Why are so many empty-nesters divorcing after 30, even 40 years of marriage? In 2014, people aged 50 and above were twice as likely to go through a divorce than in 1990, according to the National Center for Family and Marriage Research.

 

The Gores

Back in 2010, much of the secular media was (sadly) excited about the separation of Vice President Al Gore and wife, Tipper, after 40 years of marriage. I was distraught. Deirdre Bair’s essay in The New York Times nearly brought my blood to a boil. She authored a book on late-life divorces and described a new term, “the third age” referring to life after divorce. Bair described the “courage” these divorcing couples show as they leave the supposed security of marriage. “To them,” she writes, “divorce meant, not failure and shame, but opportunity.” Most of the couples she interviewed mentioned the desire for freedom and control over themselves for the rest of their lives as reasons for their decision to divorce.

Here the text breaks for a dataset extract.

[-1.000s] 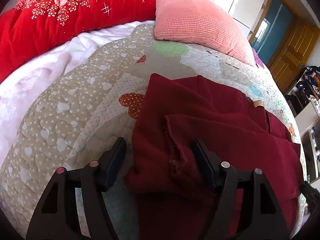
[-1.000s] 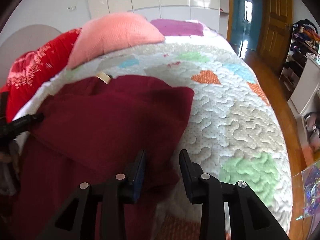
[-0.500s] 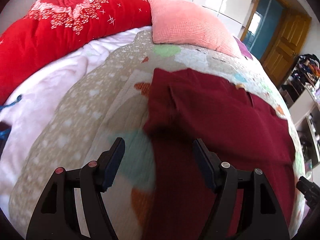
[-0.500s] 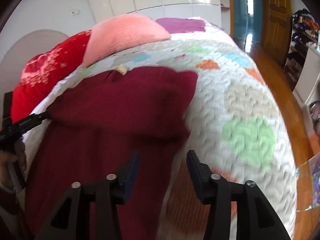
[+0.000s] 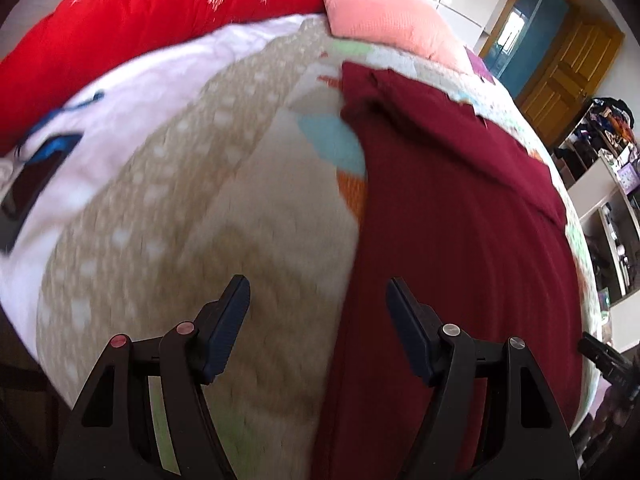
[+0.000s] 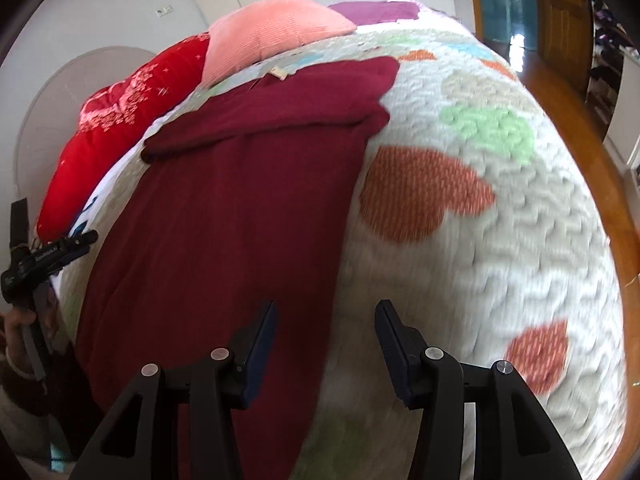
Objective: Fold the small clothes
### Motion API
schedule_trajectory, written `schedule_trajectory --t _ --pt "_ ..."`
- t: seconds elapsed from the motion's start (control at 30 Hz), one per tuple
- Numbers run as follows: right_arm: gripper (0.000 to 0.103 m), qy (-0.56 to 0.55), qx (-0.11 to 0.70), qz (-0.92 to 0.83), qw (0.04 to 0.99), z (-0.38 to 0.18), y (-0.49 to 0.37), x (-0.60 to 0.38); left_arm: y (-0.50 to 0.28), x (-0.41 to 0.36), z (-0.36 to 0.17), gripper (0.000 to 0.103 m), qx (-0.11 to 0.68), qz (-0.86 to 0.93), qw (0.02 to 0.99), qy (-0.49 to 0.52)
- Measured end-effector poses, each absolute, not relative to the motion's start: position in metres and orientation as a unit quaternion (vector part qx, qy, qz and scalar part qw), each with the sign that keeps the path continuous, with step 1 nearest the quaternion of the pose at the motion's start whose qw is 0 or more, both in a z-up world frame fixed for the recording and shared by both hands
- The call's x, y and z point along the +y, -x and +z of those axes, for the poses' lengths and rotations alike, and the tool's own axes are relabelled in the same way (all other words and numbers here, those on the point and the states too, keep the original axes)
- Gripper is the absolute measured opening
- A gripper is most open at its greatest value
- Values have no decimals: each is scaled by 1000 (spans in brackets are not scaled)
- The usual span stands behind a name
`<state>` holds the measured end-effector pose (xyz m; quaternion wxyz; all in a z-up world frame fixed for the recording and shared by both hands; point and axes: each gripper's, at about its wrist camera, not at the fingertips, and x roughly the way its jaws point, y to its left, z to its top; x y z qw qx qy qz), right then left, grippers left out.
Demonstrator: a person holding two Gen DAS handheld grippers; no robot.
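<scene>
Handling: I judged the garment (image 6: 240,200) soft and limp, light, with no stiffness; it would sag from any pinch and drag a little on the quilt (image 6: 500,220).
Where to grip: I reckoned the two near corners of its long edges the best holds, one per gripper, pinching through all layers at once.
Look of the garment: dark red knit, matte, laid out long; far end doubled back into a thick band, a small tan tag at the far edge by the pink pillow (image 6: 276,32).
Place: flat on the quilt, running from just short of the pink pillow toward me; the red blanket (image 5: 140,28) lay well off to the pillow's left.
Left gripper (image 5: 318,312): jaws spread wide, holding nothing, straddling the garment's left edge.
Right gripper (image 6: 326,338): jaws spread, holding nothing, straddling the right edge.
Caveat: both views blurred near the fingers, so I couldn't tell whether the tips touched cloth.
</scene>
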<state>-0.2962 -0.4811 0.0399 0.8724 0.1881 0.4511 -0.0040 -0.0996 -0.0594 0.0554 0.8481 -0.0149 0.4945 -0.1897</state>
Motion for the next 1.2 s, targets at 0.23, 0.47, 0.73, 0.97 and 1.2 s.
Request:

Bair contends that we leave the all-about-me phase of our youth to get married and raise children. Then, when our adult children leave the nest, we should seek the all-about-me time again. Women and men want time to find out who they are. Many of her interviews end with, “It’s my time, and if I don’t take it now I never will.” She concludes, “Let us not feel shocked or sad about the end of the Gores’ marriage. Instead let us wish them well and hope that they might enjoy their third age.”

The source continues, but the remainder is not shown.